Cependant, l’acteur Jorge Antonio Guerrero ne connaissait pas la réalité des travailleurs agricoles saisonniers au Canada.

Ivan Grbovic s’étonne que de nombreux Mexicains ne soient pas au courant.  « Je dirais que ce serait un point de vue très intéressant pour eux [au Mexique]. Lorsque j’ai montré à Jorge le documentaire El contrato, des larmes coulaient sur son visage ».

L’acteur Marco Ledezma (à gauche) et le réalisateur Ivan Grbovic lors de la première du film au Festival international du film de Toronto (photo : Juanito Christopher/Getty Images North America).

C’était la première fois que Jorge Antonio Guerrero participait à un film en dehors du Mexique. Il dit qu’à son arrivée à Montréal, il a appris à connaître ses collègues cinéastes. « Le contexte dans lequel ils [les acteurs mexicains] se déplacent m’a rapproché encore plus du personnage de Willy, qui vient lui aussi de loin et cherche quelque chose de différent de à ce que les autres aspirent en tant qu ‘immigrés ou travailleurs temporaires.

Les oiseaux ivres est une production canadienne avec une distribution hispano-américaine et québécoise, où l’espagnol et le français s’entremêlent. Pour Grbovic, le langage va au-delà des mots : « Il y a aussi les émotions, non ? Quelqu’un joue bien un rôle, on le ressent. L’un de mes films se déroule en arabe (Romeo Onze, 2012), donc c’est quelque chose que j’aime bien, d’avoir des langues étrangères dans mes films. À mon avis, la langue n’est jamais un frein pour se comprendre ».

Dans ses dernières heures à Montréal, à l’autre bout du fil, Jorge Antonio Guerrero nous raconte qu’après le tournage, il a passé six mois loin du Mexique, plongé dans d’autres projets. « Comme vous le savez, le voyage transforme l’individu. J’avais vraiment envie de voir le film, et ce que j’ai vu hier m’a ému. J’ai été surpris par le film à tous points de vue, par la photographie, par la mise en scène, c’est un très beau film », déclare l’acteur.

Le jeune acteur mexicain Jorge Antonio Guerrero, également connu pour son rôle dans le film primé Roma d’Enrique Cuarón (photo : Les Films Opale).

La narration visuelle du film dépeint une histoire d’amour, avec des passages d’humour et d’indignation. Une série de plans à l’aube et au crépuscule encadrent les champs, les forêts et même la ville.

Le lever du soleil prend le relais comme décor. Les personnages y circulent.

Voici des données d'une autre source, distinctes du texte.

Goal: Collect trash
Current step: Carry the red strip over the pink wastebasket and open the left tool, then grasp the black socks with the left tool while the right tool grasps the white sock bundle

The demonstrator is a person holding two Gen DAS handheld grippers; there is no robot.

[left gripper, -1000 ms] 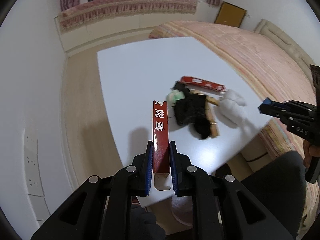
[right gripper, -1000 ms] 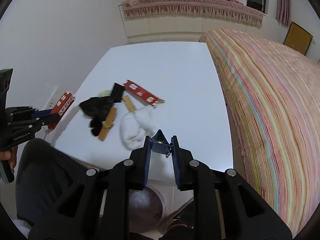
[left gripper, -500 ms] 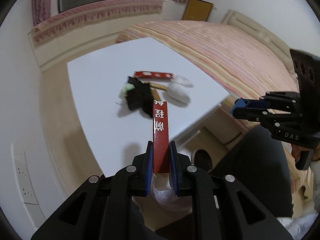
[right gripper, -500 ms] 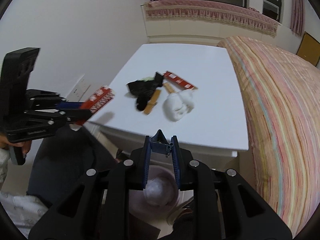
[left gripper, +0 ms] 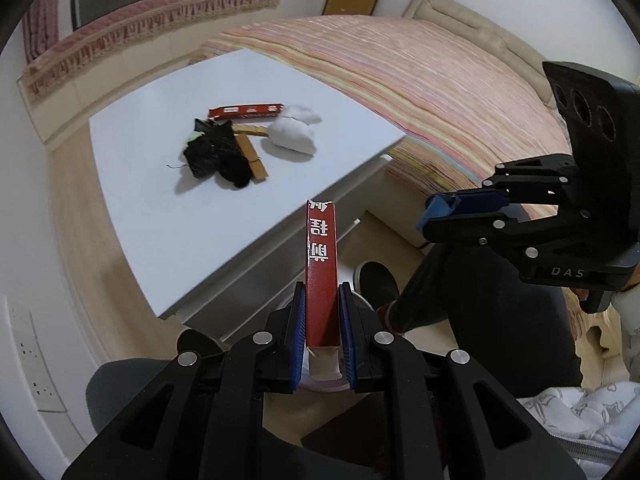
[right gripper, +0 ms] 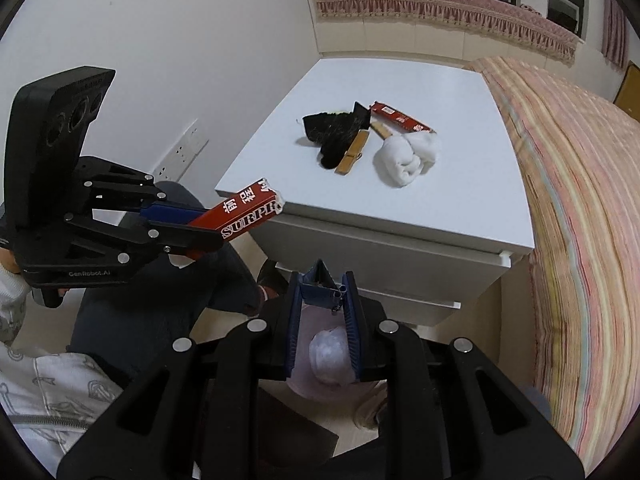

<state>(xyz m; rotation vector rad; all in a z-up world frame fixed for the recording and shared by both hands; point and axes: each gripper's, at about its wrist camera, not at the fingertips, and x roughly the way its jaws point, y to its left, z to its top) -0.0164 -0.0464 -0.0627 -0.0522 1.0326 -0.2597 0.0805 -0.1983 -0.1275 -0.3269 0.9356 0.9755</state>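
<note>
My left gripper [left gripper: 321,320] is shut on a long red carton [left gripper: 321,264] with white lettering, held off the front edge of the white bedside table [left gripper: 160,220]. The right wrist view shows the same carton [right gripper: 248,210] sticking out of the left gripper [right gripper: 180,220]. My right gripper [right gripper: 322,308] is shut on a small blue binder clip [right gripper: 322,290]. Directly below it is a lilac-lined bin [right gripper: 304,384] with a white wad inside. On the table lie another red carton [left gripper: 246,111], black scraps [left gripper: 212,152], wooden clothespins [left gripper: 252,156] and a white crumpled wad [left gripper: 292,136].
A bed with a striped cover [left gripper: 440,100] runs along the table's right side. A person's dark trouser leg [left gripper: 480,300] and a shoe [left gripper: 374,280] are near the bin. Wall sockets [left gripper: 28,344] are on the left wall.
Both grippers have drawn back from over the table to beyond its front edge, each keeping its item. The trash pile now looks farther off, and the bin has come into view under the grippers.
</note>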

« Le lever du soleil est fugitif. Au tournage, à ce moment-là on devient très intuitifs. Soudain, le moment est de plus en plus figé. On a l’impression que tout est éphémère, que tout va disparaître, et cela devient un instant magique, entre rêve et réalité », conclut le réalisateur.

Détails techniques

Réalisateur : Ivan Grbovic.

Script : Sara Mishara.

Acteurs : Jorge Antonio Guerrero, Hélène Florent, Claude Legault, Marine Johnson, Maxime Dumontier, Amaryllis Tremblay, Karl Walcott, Yoshira Escárrega, Gilberto Barraza et Normand D’Amour.